(Exercise objective)
A complete and exact copy of the entries below is the expected result.
(Beginning of Recorded information)
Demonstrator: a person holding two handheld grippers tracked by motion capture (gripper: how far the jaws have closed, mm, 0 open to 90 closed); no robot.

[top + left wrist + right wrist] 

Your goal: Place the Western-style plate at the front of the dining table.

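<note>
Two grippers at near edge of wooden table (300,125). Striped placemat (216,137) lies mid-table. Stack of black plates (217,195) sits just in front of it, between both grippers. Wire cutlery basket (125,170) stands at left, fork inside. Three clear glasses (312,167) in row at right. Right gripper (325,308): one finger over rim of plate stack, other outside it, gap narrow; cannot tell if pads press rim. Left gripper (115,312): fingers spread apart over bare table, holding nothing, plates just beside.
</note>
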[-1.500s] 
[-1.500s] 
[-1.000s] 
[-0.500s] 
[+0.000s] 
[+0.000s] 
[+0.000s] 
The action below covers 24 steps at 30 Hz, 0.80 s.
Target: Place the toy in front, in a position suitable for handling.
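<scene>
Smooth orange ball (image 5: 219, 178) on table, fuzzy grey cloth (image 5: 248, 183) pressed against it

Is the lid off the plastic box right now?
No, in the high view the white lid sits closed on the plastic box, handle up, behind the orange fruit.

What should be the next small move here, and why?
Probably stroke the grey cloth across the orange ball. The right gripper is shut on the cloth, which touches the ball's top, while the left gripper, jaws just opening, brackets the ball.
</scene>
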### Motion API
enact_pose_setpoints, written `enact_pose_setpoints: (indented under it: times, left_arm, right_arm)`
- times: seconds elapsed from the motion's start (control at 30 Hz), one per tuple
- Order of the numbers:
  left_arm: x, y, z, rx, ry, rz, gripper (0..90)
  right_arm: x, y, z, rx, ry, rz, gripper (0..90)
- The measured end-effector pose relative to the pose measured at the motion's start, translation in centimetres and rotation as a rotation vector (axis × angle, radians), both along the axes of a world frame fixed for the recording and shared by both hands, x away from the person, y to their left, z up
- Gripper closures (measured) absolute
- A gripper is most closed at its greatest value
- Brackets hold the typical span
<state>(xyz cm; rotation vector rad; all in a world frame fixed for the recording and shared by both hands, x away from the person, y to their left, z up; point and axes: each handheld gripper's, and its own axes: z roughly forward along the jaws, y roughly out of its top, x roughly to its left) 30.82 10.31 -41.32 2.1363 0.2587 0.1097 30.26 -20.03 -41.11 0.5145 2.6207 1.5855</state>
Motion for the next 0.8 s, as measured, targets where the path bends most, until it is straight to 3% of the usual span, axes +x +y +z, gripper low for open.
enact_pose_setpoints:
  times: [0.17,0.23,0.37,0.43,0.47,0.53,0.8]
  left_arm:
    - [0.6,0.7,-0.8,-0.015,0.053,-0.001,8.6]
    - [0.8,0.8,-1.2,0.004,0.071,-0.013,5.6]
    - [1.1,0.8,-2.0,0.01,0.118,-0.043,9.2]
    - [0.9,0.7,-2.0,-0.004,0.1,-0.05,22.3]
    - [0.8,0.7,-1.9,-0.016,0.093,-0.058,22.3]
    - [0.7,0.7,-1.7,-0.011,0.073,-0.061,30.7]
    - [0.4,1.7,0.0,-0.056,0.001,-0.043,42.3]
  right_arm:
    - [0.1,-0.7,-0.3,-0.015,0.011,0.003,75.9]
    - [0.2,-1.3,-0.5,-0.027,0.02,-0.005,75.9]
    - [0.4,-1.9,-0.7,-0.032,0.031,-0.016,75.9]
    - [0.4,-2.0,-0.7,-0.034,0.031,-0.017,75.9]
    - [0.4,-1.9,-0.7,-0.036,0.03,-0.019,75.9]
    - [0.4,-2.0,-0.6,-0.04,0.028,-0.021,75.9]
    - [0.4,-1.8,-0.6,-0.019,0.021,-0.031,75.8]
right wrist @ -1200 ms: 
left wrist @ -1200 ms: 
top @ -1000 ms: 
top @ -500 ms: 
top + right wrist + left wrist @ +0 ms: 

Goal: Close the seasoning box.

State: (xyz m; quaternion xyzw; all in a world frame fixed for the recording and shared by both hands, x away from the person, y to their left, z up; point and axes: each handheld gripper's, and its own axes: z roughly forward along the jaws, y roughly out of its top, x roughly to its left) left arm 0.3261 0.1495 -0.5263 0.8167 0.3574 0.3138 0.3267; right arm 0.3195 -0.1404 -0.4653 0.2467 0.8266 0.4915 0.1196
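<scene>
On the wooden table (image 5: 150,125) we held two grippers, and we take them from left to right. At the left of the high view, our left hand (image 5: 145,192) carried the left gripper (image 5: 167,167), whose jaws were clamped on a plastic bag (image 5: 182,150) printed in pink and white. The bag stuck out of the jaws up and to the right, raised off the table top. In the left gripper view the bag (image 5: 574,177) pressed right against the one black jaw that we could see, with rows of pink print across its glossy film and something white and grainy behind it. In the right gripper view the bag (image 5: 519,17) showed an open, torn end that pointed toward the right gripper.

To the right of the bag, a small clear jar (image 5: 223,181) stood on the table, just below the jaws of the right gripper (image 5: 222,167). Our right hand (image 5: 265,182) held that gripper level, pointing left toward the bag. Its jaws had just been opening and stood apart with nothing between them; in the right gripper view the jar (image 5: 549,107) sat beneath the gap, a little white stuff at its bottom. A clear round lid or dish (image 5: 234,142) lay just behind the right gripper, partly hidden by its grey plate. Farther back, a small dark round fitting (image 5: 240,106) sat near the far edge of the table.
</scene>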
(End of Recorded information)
(Response to the exercise)
Demonstrator: a person holding two handheld grippers tracked by motion capture (gripper: how far the jaws have closed, mm, 0 open to 90 closed); no robot.

[top + left wrist + right wrist] 

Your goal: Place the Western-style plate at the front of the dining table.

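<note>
Two grippers at near edge of wooden table (300,125). Striped placemat (216,137) lies mid-table. Stack of black plates (217,195) sits just in front of it, between both grippers. Wire cutlery basket (125,170) stands at left, fork inside. Three clear glasses (312,167) in row at right. Right gripper (325,308): one finger over rim of plate stack, other outside it, gap narrow; cannot tell if pads press rim. Left gripper (115,312): fingers spread apart over bare table, holding nothing, plates just beside.
</note>
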[-1.500s] 
[-1.500s] 
[-1.000s] 
[-0.500s] 
[+0.000s] 
[+0.000s] 
[+0.000s] 
The action below covers 24 steps at 30 Hz, 0.80 s.
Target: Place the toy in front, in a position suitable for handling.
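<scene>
Smooth orange ball (image 5: 219, 178) on table, fuzzy grey cloth (image 5: 248, 183) pressed against it

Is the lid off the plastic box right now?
No, in the high view the white lid sits closed on the plastic box, handle up, behind the orange fruit.

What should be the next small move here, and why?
Probably stroke the grey cloth across the orange ball. The right gripper is shut on the cloth, which touches the ball's top, while the left gripper, jaws just opening, brackets the ball.
</scene>
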### Motion API
enact_pose_setpoints, written `enact_pose_setpoints: (indented under it: times, left_arm, right_arm)`
- times: seconds elapsed from the motion's start (control at 30 Hz), one per tuple
- Order of the numbers:
  left_arm: x, y, z, rx, ry, rz, gripper (0..90)
  right_arm: x, y, z, rx, ry, rz, gripper (0..90)
- The measured end-effector pose relative to the pose measured at the motion's start, translation in centimetres and rotation as a rotation vector (axis × angle, radians), both along the axes of a world frame fixed for the recording and shared by both hands, x away from the person, y to their left, z up
- Gripper closures (measured) absolute
- A gripper is most closed at its greatest value
- Brackets hold the typical span
<state>(xyz cm; rotation vector rad; all in a world frame fixed for the recording and shared by both hands, x away from the person, y to their left, z up; point and axes: each handheld gripper's, and its own axes: z roughly forward along the jaws, y roughly out of its top, x roughly to its left) 30.82 10.31 -41.32 2.1363 0.2587 0.1097 30.26 -20.03 -41.11 0.5145 2.6207 1.5855</state>
Motion for the next 0.8 s, as measured, targets where the path bends most, until it is straight to 3% of the usual span, axes +x +y +z, gripper low for open.
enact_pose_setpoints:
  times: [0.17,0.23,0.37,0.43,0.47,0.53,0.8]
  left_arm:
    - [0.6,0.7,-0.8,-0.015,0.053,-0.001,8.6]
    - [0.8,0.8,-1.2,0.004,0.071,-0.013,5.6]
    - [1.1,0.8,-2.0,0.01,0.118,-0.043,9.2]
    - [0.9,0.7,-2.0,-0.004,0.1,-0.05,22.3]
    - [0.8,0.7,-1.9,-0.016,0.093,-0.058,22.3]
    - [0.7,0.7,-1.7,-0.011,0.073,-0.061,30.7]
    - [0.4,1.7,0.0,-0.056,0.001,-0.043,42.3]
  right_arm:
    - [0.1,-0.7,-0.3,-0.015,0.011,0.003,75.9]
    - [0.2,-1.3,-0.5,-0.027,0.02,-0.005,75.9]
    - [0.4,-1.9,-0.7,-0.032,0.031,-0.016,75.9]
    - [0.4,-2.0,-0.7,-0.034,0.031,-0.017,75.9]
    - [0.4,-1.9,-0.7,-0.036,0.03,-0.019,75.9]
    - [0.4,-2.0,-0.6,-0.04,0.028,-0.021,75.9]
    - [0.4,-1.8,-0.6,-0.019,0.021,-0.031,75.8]
right wrist @ -1200 ms: 
left wrist @ -1200 ms: 
top @ -1000 ms: 
top @ -500 ms: 
top + right wrist + left wrist @ +0 ms: 

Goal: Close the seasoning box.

State: (xyz m; quaternion xyzw; all in a world frame fixed for the recording and shared by both hands, x away from the person, y to their left, z up; point and axes: each handheld gripper's, and its own axes: z roughly forward along the jaws, y roughly out of its top, x roughly to its left) left arm 0.3261 0.1495 -0.5263 0.8167 0.3574 0.3138 0.3267; right arm 0.3195 -0.1404 -0.4653 0.2467 0.8266 0.4915 0.1196
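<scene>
On the wooden table (image 5: 150,125) we held two grippers, and we take them from left to right. At the left of the high view, our left hand (image 5: 145,192) carried the left gripper (image 5: 167,167), whose jaws were clamped on a plastic bag (image 5: 182,150) printed in pink and white. The bag stuck out of the jaws up and to the right, raised off the table top. In the left gripper view the bag (image 5: 574,177) pressed right against the one black jaw that we could see, with rows of pink print across its glossy film and something white and grainy behind it. In the right gripper view the bag (image 5: 519,17) showed an open, torn end that pointed toward the right gripper.

To the right of the bag, a small clear jar (image 5: 223,181) stood on the table, just below the jaws of the right gripper (image 5: 222,167). Our right hand (image 5: 265,182) held that gripper level, pointing left toward the bag. Its jaws had just been opening and stood apart with nothing between them; in the right gripper view the jar (image 5: 549,107) sat beneath the gap, a little white stuff at its bottom. A clear round lid or dish (image 5: 234,142) lay just behind the right gripper, partly hidden by its grey plate. Farther back, a small dark round fitting (image 5: 240,106) sat near the far edge of the table.
</scene>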

The output is now finished.